SQL on Hadoop hands on session, part 1: Hive and Impala intro

Date: November 11, 2017, 9:30 – 13:30
Trainers: Felix Crisan, Valentina Crisan
Location: eSolutions Academy, Budişteanu Office Building, strada General Constantin Budişteanu Nr. 28C, etaj 1, Sector 1, Bucureşti.
Number of places: 15
Price: 150 RON (including VAT)


They say SQL is the english language of the Big Data World, since almost everybody understands/knows its syntax. The aim of this workshop is to explain in SQL what kind of queries can be run on HDFS (the storage component of the Hadoop environment) – for batch and interactive queries – and, out of the several solutions available, to address and run hands on exercises on Apache Hive and Apache Impala and discuss the general performance that can be obtained. We will also discuss different file formats that can be used in order to get the best performance out of Hive and Impala, besides the types of operations/analytics that can be performed on HDFS data.

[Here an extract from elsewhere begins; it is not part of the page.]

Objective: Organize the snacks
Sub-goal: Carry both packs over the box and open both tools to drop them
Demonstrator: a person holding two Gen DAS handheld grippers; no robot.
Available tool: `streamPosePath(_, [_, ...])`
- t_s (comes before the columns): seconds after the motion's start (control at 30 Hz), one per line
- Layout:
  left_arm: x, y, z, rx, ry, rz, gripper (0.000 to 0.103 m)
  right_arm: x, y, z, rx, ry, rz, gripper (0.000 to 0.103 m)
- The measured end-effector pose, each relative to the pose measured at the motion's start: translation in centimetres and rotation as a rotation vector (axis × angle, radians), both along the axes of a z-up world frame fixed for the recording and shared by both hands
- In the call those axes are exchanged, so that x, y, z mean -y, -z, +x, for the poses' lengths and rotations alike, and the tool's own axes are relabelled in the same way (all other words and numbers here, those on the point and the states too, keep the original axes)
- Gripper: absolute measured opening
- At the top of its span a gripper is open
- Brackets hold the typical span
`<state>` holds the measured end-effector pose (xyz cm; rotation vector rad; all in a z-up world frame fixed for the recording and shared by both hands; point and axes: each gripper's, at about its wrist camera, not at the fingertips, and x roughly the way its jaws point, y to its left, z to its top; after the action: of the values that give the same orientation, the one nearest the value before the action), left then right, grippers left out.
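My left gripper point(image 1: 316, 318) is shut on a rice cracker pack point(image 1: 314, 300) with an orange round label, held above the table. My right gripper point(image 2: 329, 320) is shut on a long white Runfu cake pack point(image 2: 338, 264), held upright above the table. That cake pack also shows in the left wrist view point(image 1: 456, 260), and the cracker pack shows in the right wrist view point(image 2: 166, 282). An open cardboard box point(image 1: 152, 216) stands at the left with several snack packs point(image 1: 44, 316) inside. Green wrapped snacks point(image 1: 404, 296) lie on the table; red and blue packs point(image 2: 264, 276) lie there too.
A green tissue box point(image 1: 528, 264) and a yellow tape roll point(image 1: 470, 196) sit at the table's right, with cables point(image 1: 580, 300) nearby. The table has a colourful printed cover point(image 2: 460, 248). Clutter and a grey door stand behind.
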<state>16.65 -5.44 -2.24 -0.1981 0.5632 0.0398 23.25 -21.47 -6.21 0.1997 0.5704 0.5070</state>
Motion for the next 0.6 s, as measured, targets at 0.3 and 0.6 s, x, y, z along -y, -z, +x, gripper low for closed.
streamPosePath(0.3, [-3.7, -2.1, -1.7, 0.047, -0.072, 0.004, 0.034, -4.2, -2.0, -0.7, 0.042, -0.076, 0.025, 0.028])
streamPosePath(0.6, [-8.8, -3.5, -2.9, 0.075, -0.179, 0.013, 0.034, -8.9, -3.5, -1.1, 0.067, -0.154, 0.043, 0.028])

This workshop addressed anyone with some SQL knowledge that would like to understand the use cases of Hadoop HDFS and the options available to query the data.

  1. Hadoop environment overview: focus on HDFS 
  2. File formats supported
  3. SQL on Hadoop options: overview of all solutions
  4. Hive and Impala short overview (architecture, use cases, main differences)  
  5. Hands on session (we will use Cloudera Hadoop and Hue for running queries in Hive and Impala)
    1. Input data in HDFS
    2. Define tables metadata in Hive
    3. Use Hive as ETL for file transformation from CSV to Avro, Parquet
    4. Run analytical queries in Hive with different file formats
    5. Run queries in Impala with different file formats      
The price for the workshop is 150 RON (including VAT).